[Opening Data for analysis section]

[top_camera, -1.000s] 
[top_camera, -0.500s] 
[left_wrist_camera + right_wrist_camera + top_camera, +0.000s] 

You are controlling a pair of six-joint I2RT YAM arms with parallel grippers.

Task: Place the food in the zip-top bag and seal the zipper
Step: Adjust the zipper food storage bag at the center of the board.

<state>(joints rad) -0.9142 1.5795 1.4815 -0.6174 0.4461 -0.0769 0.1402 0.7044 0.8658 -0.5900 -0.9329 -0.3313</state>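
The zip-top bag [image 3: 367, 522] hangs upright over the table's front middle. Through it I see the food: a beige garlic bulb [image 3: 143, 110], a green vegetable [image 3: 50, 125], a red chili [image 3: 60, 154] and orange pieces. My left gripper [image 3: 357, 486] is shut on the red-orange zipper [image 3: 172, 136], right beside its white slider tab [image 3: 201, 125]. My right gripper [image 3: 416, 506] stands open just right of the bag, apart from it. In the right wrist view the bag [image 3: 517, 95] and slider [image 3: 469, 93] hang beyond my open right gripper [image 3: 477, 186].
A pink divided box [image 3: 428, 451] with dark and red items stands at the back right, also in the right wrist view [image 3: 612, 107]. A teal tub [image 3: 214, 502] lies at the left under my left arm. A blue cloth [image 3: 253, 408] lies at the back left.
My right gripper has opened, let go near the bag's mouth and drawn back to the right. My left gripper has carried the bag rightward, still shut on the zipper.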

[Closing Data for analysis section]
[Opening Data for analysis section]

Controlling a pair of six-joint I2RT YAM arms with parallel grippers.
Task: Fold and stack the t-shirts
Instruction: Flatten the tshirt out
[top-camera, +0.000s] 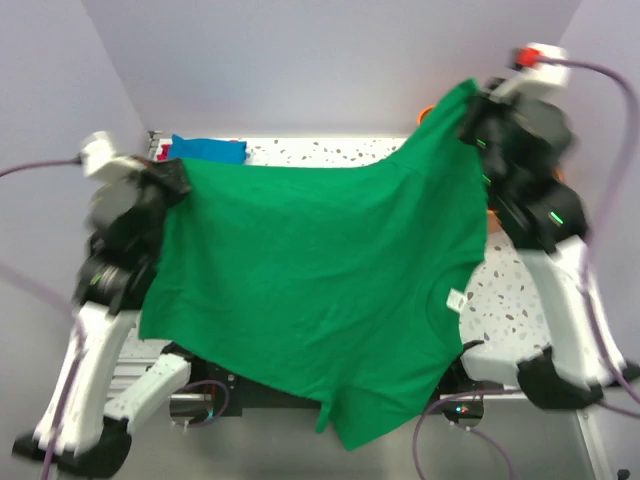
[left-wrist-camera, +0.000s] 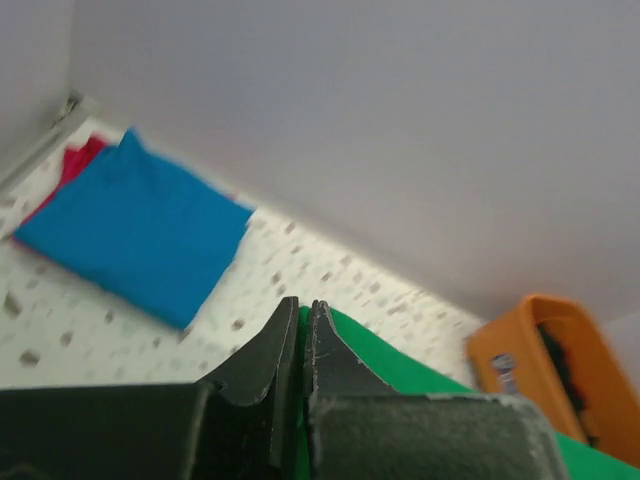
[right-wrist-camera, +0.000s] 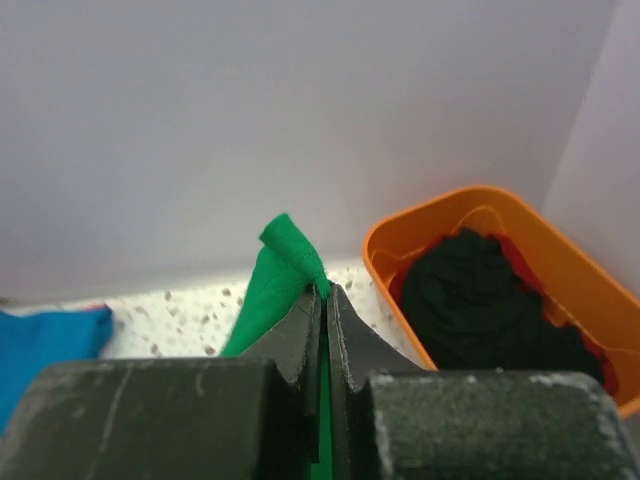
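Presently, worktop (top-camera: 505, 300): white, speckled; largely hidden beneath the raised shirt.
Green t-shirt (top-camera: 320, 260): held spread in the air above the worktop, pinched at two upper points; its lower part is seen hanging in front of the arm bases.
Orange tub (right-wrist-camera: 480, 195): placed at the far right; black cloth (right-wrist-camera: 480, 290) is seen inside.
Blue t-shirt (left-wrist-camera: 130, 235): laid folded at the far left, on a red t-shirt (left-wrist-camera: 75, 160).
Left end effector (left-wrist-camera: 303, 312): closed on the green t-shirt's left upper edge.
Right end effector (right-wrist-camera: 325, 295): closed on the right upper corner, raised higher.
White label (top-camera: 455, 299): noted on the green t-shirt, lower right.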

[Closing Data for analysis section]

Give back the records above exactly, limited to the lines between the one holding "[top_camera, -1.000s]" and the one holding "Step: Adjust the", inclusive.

- Response to the exercise -
[top_camera, -1.000s] 
[top_camera, -0.500s] 
[left_wrist_camera + right_wrist_camera + top_camera, +0.000s] 

You are controlling a pair of six-joint I2RT YAM arms with parallel grippers.

Task: Place the food in the zip-top bag and seal the zipper
Step: Adjust the zipper food storage bag at the center of the board.

Output for this exercise is now complete.